**WHAT TO PRODUCE**:
Search the listing for "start" and copy every line where it appears.

**RECORD EXTRACTS**:
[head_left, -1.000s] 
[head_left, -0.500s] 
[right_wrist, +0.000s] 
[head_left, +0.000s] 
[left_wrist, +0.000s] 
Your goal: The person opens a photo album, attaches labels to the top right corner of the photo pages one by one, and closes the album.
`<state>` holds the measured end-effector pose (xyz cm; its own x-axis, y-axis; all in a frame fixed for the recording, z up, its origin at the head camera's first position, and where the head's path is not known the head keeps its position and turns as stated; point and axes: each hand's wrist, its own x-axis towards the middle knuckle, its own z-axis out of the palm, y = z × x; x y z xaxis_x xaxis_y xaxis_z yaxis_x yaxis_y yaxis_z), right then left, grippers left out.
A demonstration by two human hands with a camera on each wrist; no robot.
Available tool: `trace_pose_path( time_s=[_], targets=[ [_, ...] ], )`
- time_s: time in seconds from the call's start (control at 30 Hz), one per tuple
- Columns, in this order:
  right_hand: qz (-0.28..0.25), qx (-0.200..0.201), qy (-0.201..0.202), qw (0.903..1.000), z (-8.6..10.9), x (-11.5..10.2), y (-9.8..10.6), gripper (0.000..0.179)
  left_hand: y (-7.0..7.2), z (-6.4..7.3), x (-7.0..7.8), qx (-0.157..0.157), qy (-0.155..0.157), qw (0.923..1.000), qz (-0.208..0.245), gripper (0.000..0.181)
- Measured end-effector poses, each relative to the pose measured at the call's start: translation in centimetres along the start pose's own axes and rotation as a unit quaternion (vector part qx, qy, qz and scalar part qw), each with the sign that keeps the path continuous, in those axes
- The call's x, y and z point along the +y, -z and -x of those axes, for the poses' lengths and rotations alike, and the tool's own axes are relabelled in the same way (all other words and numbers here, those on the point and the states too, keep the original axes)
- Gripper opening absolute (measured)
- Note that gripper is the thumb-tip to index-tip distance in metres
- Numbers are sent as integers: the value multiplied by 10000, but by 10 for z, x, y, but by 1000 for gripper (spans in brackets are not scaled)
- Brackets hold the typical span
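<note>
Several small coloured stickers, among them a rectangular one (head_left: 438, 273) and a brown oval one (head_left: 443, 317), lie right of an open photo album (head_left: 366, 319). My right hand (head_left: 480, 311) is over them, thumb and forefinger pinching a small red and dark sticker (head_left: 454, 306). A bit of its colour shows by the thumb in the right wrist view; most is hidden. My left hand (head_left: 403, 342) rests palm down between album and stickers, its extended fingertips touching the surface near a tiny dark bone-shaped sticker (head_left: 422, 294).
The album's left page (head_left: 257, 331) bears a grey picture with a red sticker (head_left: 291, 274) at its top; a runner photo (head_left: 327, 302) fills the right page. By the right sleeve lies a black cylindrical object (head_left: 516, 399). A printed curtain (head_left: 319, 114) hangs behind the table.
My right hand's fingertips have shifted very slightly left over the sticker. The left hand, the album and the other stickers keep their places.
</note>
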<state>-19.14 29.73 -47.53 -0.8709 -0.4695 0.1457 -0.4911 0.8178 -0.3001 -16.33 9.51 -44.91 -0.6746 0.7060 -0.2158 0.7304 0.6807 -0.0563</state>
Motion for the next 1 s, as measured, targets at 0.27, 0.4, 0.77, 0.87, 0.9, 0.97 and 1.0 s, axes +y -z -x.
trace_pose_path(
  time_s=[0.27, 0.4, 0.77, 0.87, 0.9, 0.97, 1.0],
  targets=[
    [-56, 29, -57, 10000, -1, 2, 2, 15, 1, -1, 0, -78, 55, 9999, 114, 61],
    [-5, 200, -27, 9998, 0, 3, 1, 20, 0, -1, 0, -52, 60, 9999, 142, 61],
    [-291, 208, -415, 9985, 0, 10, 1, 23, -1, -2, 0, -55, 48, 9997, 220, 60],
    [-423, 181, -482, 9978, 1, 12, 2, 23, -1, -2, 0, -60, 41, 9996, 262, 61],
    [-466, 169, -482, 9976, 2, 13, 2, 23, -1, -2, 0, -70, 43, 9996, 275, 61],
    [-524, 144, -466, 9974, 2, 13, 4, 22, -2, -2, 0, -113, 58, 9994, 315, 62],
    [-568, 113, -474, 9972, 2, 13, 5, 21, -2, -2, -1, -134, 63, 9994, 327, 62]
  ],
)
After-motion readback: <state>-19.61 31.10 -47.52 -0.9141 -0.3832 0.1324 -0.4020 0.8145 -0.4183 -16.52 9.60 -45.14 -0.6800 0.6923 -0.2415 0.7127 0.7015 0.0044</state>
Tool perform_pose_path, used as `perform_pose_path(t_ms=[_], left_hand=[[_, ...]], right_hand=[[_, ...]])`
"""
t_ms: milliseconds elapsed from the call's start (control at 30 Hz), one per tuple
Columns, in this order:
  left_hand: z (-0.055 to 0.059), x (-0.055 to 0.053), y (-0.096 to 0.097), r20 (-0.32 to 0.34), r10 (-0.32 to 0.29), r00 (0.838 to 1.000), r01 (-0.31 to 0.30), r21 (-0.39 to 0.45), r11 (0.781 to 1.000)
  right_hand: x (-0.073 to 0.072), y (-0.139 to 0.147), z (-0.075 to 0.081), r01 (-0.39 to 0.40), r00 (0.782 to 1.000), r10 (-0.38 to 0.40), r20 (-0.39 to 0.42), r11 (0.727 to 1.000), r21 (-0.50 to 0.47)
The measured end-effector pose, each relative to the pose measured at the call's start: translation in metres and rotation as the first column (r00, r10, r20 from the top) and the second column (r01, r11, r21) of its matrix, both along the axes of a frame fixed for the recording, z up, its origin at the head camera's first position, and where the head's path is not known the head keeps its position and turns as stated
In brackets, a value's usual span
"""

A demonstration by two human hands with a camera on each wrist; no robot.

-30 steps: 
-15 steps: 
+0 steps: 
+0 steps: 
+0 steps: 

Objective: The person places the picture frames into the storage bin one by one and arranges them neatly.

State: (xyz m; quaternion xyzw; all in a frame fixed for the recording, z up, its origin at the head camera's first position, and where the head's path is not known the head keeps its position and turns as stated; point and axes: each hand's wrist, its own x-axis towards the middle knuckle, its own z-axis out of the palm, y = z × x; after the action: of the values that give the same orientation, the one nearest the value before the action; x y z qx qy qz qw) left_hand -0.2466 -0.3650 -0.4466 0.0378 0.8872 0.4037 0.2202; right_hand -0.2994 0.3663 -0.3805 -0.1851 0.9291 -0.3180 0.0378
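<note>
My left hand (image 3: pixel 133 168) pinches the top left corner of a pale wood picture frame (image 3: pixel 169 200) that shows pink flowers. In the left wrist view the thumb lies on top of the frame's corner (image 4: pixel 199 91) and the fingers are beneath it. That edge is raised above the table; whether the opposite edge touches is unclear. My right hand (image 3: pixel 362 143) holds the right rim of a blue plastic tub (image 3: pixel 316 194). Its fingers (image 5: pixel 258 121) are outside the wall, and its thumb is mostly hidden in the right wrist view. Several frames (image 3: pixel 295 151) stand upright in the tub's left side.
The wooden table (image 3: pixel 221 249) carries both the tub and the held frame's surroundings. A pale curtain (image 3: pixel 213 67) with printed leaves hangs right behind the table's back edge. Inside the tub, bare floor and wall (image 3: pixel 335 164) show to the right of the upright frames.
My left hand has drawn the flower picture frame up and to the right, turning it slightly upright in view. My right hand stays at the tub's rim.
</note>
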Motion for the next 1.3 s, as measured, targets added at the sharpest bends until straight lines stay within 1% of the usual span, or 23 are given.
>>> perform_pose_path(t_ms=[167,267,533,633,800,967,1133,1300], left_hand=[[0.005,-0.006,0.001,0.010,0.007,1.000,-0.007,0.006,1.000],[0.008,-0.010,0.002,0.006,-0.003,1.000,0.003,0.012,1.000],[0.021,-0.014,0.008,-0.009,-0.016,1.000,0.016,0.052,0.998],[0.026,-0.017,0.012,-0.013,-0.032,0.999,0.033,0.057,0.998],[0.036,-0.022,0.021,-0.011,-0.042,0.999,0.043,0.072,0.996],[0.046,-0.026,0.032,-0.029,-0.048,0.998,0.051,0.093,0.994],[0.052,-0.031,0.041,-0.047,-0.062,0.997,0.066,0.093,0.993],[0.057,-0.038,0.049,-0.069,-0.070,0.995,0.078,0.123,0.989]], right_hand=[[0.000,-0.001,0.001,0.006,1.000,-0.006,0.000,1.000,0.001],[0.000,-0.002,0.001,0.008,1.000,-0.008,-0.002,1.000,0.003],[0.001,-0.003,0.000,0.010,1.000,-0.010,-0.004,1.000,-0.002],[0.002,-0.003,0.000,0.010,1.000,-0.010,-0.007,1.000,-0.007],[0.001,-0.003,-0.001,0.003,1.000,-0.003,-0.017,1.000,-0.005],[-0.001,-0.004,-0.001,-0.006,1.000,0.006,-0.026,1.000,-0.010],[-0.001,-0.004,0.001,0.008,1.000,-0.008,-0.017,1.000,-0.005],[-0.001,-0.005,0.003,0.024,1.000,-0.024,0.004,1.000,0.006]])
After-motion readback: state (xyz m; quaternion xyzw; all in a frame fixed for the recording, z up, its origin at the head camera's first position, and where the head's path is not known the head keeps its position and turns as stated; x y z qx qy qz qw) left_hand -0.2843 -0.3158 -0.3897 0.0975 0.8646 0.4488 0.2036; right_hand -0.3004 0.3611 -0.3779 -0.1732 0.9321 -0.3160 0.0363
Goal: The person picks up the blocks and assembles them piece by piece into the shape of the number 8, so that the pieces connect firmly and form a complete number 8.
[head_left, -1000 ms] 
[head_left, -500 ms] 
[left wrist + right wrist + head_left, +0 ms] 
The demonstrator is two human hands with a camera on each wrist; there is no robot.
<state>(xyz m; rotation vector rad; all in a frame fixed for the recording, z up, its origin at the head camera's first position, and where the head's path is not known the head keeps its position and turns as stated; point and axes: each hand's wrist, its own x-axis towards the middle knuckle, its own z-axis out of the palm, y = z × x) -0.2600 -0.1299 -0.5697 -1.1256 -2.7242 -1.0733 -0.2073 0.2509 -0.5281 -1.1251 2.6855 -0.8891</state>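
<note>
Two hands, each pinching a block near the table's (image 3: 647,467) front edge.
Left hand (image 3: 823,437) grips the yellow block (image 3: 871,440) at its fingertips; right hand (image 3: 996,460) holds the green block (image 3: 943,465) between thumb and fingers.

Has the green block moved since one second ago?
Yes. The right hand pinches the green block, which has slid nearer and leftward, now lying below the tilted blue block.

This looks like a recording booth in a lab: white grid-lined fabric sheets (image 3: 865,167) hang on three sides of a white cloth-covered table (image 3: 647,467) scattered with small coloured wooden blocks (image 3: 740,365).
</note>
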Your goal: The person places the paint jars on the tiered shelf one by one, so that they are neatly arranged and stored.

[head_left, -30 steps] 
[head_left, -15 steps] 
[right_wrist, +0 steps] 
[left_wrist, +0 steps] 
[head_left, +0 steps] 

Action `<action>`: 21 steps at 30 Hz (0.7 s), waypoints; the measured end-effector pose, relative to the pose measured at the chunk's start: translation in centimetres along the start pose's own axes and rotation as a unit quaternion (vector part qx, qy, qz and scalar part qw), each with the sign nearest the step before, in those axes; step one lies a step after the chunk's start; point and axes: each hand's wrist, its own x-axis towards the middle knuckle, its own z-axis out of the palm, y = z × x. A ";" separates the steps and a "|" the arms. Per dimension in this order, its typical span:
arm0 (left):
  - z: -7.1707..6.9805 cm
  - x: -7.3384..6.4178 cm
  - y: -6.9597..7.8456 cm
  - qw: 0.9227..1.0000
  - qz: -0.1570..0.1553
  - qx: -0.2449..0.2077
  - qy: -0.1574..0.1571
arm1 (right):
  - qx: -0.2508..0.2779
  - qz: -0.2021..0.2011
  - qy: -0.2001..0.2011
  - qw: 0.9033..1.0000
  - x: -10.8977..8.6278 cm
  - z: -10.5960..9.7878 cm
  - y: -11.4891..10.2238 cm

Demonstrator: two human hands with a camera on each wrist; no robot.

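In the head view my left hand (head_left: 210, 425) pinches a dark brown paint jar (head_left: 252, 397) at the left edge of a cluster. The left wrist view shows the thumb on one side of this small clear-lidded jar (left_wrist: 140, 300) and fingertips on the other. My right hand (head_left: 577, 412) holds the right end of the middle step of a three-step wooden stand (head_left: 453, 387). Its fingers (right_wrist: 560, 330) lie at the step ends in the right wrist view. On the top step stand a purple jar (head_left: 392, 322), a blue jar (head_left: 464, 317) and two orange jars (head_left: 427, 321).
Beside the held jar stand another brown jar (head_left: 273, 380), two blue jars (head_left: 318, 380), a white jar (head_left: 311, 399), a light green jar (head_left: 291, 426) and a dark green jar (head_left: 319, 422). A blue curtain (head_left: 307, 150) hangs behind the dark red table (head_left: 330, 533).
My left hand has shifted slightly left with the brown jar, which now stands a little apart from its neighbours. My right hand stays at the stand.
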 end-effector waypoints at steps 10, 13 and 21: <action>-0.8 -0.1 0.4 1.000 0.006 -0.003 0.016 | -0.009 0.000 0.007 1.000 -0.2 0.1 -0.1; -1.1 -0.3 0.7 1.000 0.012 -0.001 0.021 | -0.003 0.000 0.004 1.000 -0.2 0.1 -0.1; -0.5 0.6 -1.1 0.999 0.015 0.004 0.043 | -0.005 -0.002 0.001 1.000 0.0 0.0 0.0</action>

**EXERCISE SOLUTION**:
- time_s: time in seconds from the call's start (control at 30 Hz), one per tuple
- Measured end-effector poses, each relative to the pose measured at the call's start: translation in centimetres along the start pose's own axes and rotation as a unit quaternion (vector part qx, qy, qz and scalar part qw), each with the sign that keeps the path continuous, in those axes
t_ms: milliseconds elapsed from the call's start (control at 30 Hz), one per tuple
The measured end-effector pose, each relative to the pose measured at the call's start: translation in metres and rotation as the first column (r00, r10, r20 from the top) and the second column (r01, r11, r21) of its matrix, both along the axes of a frame fixed for the recording, z up, its origin at the head camera's first position, and where the head's path is not known the head keeps its position and turns as stated
Action `<action>`: 21 steps at 30 Hz (0.7 s), waypoints; the measured end-effector pose, relative to the pose measured at the chunk's start: translation in centimetres along the start pose's own axes and rotation as a unit quaternion (vector part qx, qy, qz and scalar part qw), each with the sign nearest the step before, in those axes; step one lies a step after the chunk's start; point and axes: each hand's wrist, its own x-axis towards the middle knuckle, its own z-axis out of the palm, y = z × x. A ";" separates the steps and a "|" the arms. Per dimension in this order, its typical span:

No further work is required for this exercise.